> _Task prompt_
Give back an exact copy of the lines below, from the first through the line with "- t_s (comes"; please stop there.
────────────────────────────────────────
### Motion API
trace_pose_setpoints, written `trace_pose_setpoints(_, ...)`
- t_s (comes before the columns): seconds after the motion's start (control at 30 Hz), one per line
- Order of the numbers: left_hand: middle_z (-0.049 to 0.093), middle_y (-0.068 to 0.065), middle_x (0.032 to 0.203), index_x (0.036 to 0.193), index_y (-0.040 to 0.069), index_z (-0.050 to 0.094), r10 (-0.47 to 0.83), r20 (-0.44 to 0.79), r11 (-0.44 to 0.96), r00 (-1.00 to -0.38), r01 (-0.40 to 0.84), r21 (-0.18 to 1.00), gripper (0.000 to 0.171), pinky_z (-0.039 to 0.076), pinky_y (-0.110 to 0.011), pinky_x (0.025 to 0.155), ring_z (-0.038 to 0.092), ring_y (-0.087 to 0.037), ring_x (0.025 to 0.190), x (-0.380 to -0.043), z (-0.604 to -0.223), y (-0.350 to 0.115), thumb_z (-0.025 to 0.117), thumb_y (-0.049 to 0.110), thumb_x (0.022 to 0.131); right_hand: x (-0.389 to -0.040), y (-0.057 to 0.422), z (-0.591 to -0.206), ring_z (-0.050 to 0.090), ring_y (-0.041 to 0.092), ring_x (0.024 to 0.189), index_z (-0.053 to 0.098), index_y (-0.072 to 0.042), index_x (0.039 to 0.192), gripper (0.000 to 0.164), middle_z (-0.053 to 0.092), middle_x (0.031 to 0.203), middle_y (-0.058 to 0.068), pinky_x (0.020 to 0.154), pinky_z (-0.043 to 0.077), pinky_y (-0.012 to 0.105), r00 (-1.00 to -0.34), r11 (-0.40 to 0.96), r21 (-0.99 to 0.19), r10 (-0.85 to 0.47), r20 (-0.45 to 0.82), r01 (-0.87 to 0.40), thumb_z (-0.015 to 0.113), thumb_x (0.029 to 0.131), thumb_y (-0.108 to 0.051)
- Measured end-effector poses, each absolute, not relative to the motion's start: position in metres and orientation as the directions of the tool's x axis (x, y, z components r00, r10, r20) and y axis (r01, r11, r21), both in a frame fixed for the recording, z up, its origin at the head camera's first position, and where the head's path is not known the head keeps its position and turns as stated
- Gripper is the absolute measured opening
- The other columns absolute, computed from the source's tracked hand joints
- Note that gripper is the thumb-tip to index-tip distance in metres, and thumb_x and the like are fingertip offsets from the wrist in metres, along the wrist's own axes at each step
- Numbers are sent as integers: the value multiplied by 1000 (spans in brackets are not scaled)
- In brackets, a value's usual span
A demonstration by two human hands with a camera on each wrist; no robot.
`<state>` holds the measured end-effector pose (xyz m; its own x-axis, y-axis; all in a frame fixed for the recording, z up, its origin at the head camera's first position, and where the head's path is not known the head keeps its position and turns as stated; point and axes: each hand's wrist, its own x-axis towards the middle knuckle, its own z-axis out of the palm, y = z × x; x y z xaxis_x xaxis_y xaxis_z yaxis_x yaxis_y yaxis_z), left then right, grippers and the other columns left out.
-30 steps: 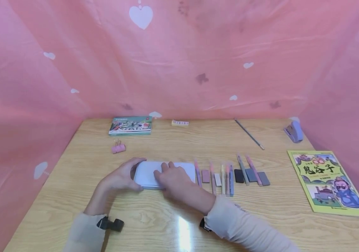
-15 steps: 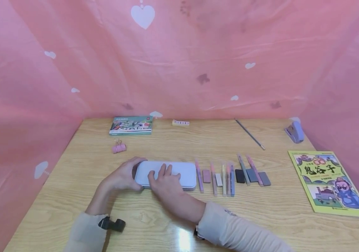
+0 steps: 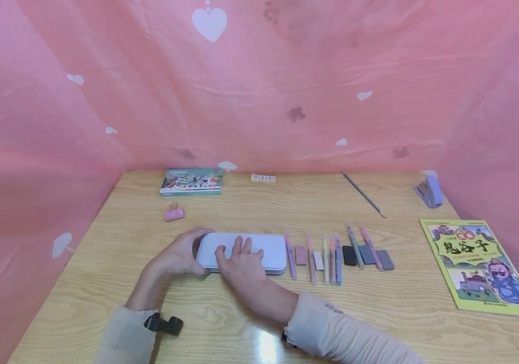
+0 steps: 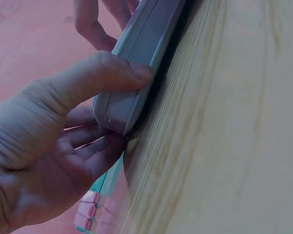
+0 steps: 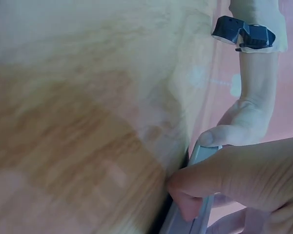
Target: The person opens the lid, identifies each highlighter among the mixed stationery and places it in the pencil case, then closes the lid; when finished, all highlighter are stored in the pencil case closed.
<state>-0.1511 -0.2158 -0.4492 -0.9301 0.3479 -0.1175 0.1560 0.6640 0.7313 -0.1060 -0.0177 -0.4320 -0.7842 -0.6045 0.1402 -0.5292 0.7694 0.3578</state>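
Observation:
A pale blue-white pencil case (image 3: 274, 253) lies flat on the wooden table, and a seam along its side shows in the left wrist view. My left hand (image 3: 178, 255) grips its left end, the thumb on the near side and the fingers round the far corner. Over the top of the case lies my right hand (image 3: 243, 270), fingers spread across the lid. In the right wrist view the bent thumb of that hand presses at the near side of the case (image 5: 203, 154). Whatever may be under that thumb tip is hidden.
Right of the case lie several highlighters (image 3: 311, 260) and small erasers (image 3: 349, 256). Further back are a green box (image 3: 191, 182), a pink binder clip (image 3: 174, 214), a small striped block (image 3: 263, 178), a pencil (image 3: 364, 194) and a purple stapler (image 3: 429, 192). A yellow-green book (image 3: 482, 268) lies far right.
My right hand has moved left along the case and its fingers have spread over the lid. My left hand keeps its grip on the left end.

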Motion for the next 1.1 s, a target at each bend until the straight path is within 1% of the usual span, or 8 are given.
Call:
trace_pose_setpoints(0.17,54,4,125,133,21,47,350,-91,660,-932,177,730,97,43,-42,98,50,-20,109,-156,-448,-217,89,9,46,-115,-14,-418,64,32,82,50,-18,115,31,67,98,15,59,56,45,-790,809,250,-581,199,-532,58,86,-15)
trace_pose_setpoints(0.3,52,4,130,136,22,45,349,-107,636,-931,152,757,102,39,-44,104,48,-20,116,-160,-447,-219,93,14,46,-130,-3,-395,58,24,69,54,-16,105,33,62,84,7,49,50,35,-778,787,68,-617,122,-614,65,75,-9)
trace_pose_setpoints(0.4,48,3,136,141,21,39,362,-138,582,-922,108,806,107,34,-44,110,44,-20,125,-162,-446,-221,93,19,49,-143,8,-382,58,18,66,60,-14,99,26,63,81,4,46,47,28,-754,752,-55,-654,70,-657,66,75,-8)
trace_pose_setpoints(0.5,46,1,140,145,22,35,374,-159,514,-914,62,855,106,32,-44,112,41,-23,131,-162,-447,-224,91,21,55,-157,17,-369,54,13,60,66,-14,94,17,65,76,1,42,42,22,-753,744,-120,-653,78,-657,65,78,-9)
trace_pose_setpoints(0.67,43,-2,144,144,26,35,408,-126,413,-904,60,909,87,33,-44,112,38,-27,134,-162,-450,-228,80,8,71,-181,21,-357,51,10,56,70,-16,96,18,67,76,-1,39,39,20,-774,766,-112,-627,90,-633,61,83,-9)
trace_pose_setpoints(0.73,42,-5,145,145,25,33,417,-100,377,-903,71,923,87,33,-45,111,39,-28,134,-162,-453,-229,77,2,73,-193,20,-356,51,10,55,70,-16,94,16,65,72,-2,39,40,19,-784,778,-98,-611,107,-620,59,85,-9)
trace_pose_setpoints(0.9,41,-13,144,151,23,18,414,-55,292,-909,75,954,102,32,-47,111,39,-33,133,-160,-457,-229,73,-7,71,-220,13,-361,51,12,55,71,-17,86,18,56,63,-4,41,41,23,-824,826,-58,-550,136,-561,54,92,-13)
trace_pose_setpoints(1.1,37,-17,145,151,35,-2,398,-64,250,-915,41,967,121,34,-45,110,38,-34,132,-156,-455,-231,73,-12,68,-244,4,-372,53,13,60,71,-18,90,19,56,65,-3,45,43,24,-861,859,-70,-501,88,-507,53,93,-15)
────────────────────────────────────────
> _Solution for this exercise_
### Motion API
trace_pose_setpoints, written `trace_pose_setpoints(_, ...)`
- t_s (comes before the columns): seconds after the motion's start (control at 30 Hz), one per line

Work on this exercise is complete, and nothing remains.